Essa arquitetura traz um novo desafio: interoperabilidade entre redes Layer 2. Aplicações na mesma VM podem se comunicar de forma síncrona; aplicações em diferentes L2s não conseguem. No exemplo do ERC20, se eu tenho USDC na Ethereum e você tem JPYC, posso usar o Uniswap para trocar USDC por JPYC e transferir para você em uma única transação. Os contratos USDC, JPYC e Uniswap operam juntos em uma VM.
Se PayPal, LINE e Uniswap funcionarem como redes Layer 2 separadas, será preciso uma solução para comunicação segura entre cadeias. Para pagar um usuário LINE via PayPal, o Uniswap (em sua própria rede) teria que verificar a transação PayPal, executar negociações, iniciar uma transação LINE, confirmar sua conclusão e enviar confirmação ao PayPal. Isso é a mensagem entre redes Layer 2.
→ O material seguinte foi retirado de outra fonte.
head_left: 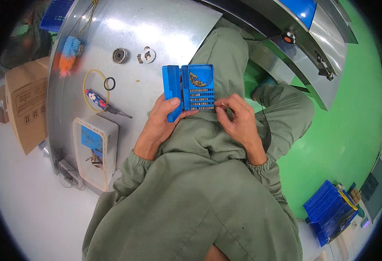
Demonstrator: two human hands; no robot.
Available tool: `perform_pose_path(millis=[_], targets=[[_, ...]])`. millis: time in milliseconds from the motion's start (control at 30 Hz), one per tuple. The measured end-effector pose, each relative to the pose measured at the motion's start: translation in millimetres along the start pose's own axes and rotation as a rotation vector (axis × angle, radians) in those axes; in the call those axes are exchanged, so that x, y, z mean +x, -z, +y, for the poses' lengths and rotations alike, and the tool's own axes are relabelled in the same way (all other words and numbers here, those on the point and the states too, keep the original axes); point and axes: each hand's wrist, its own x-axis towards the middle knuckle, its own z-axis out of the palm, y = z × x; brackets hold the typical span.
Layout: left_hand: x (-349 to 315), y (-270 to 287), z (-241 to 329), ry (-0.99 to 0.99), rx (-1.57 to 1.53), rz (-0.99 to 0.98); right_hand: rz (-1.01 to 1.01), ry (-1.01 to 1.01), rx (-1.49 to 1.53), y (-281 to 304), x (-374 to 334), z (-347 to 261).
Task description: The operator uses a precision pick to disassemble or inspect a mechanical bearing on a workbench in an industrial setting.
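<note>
My left hand is closed around a blue hinged case, which lies open above my lap. Rows of small metal blocks fill slots in its lower part. Loose brass-coloured pieces lie heaped in the rounded compartment above them. At the case's lower right corner, my right hand pinches a small brass-coloured piece between thumb and forefinger. A similar small piece rests on the metal table, left of the case.
On the metal table are a round metal part, a metal ring, a black ring, a yellow band and a screwdriver. A white bin, a blue-orange brush and a cardboard box stand left.
</note>
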Motion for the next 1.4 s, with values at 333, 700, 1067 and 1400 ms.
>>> perform_pose_path(millis=[333,700,1067,1400], targets=[[1.1,2.7,-1.9,0.005,-0.009,-0.015,0.001,-0.018,-0.011,0.9,-0.1,0.7],[1.8,2.4,-2.4,-0.001,-0.024,-0.007,-0.004,-0.038,-0.008,1.0,-0.5,1.8],[2.2,4.2,-3.9,-0.003,-0.032,-0.015,-0.007,-0.049,0.003,1.4,-2.1,3.5],[1.1,1.8,-2.7,0.002,-0.007,-0.006,0.01,-0.045,-0.003,1.8,-2.8,4.9]])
Para garantir segurança em tempo real, dois elementos são essenciais. Primeiro, a cadeia de destino precisa de um hash atualizado das transações ordenadas da cadeia de origem, geralmente uma Merkle root ou similar publicada no banco de dados Layer 1. Segundo, é preciso verificar a mensagem sem reexecutar todo o programa da cadeia de origem, o que pode ser feito com provas sucintas ou Trusted Execution Environments.
Transações entre cadeias em tempo real exigem uma Layer 1 capaz de oferecer finalização rápida, geração de provas em tempo real ou atestados TEE.
Voltando à visão geral: hoje, as finanças digitais estão fragmentadas em sistemas fechados, forçando usuários e liquidez a se concentrarem em poucas plataformas dominantes. Isso limita a inovação e impede que novas soluções financeiras concorram de igual para igual. Imaginamos um cenário onde todas as aplicações de ativos digitais se conectam por uma camada base compartilhada, permitindo que a liquidez flua livremente entre redes, pagamentos sejam instantâneos e aplicações interajam com segurança em tempo real.
O paradigma Layer 2 tornou possível que qualquer aplicação se tornasse uma rede Web3. Uma Layer 1 rápida, atuando apenas como banco de dados global, permite que essas redes se comuniquem em tempo real e interoperem de forma tão natural quanto smart contracts em uma única rede. É assim que as finanças sem atrito surgem: não a partir de uma blockchain monolítica, mas de uma camada base universal que viabiliza comunicação segura e instantânea entre todas as redes.